- [TASK INSTRUCTIONS]: A single number is the answer here: the count of lines in the data below that include the word "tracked".

- [DATA SECTION]:
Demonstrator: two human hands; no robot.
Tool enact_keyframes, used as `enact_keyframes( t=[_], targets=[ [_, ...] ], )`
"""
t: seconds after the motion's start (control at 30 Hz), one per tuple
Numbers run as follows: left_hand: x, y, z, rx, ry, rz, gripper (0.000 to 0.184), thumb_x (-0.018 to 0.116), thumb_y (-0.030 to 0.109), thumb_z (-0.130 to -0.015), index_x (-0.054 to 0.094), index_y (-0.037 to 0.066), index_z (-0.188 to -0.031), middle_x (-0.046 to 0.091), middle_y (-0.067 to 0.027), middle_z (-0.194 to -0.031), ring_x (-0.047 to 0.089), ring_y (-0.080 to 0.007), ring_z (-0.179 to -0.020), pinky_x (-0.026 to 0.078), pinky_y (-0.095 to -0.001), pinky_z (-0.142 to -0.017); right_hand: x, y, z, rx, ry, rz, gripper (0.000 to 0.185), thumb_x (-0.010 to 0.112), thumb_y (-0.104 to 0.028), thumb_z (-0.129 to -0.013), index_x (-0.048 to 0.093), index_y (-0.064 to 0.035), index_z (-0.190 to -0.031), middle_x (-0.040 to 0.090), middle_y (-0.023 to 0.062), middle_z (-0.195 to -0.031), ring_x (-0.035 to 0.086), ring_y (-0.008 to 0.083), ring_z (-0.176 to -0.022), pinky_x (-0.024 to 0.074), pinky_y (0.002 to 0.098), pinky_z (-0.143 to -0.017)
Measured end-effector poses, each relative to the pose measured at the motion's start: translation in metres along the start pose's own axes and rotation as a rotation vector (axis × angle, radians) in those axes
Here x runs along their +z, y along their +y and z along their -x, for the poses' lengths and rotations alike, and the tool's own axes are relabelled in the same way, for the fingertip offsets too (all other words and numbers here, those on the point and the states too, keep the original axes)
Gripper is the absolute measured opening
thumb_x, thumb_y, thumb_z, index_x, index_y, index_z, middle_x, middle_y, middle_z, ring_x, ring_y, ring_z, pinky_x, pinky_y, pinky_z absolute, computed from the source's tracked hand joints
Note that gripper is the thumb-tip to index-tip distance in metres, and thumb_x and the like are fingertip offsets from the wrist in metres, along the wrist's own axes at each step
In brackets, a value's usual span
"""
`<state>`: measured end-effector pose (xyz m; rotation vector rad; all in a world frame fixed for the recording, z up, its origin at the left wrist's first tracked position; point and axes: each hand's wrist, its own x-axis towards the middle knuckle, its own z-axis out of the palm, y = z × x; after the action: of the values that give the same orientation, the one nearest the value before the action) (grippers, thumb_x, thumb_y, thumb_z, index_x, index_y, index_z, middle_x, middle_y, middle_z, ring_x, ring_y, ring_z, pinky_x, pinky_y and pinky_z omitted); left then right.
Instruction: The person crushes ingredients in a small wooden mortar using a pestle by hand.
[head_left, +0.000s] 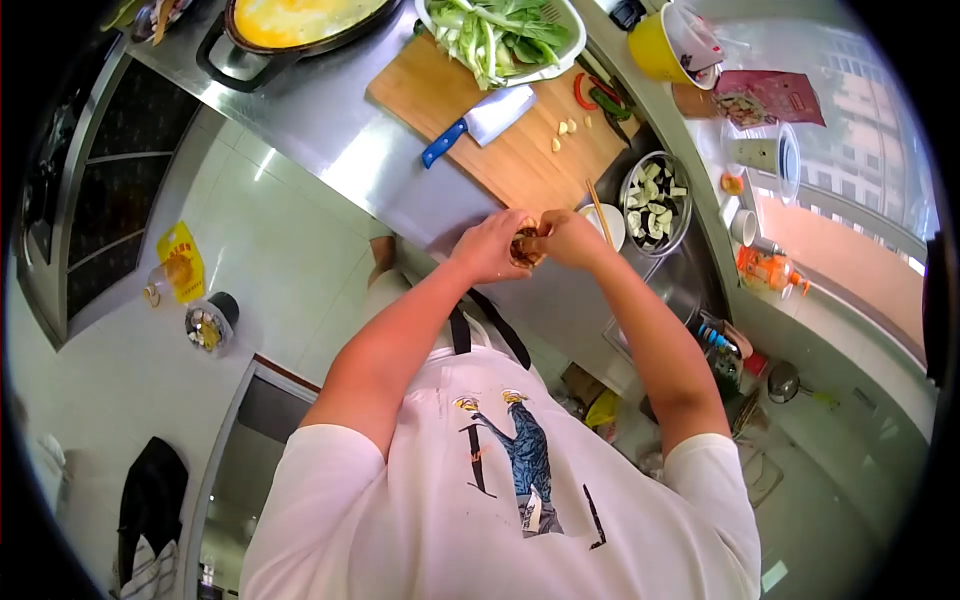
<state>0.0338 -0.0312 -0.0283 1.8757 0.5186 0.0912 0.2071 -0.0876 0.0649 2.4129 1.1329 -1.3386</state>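
Observation:
My left hand [488, 248] is wrapped round a small round container [524, 246] with brown contents, just off the near corner of the wooden cutting board [415, 85]. At its opening are the closed fingers of my right hand [568, 240]; what they grip, if anything, is hidden. A knife [480, 125] with a blue handle lies on the board, with garlic cloves [568, 127] and red and green chilies [607, 100] beyond it. Chopsticks [598, 212] rest across a white bowl [612, 232] beside my right hand.
A metal bowl [684, 225] of cut eggplant stands right of the board. Leafy greens fill a white basket [574, 50] at the back. A black-handled pan [265, 72] with yellow contents is at the upper left. The sink [672, 285] lies to the right, below the windowsill.

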Motion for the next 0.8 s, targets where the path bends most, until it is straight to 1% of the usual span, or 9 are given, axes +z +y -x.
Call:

- [FINISHED EXERCISE]: 2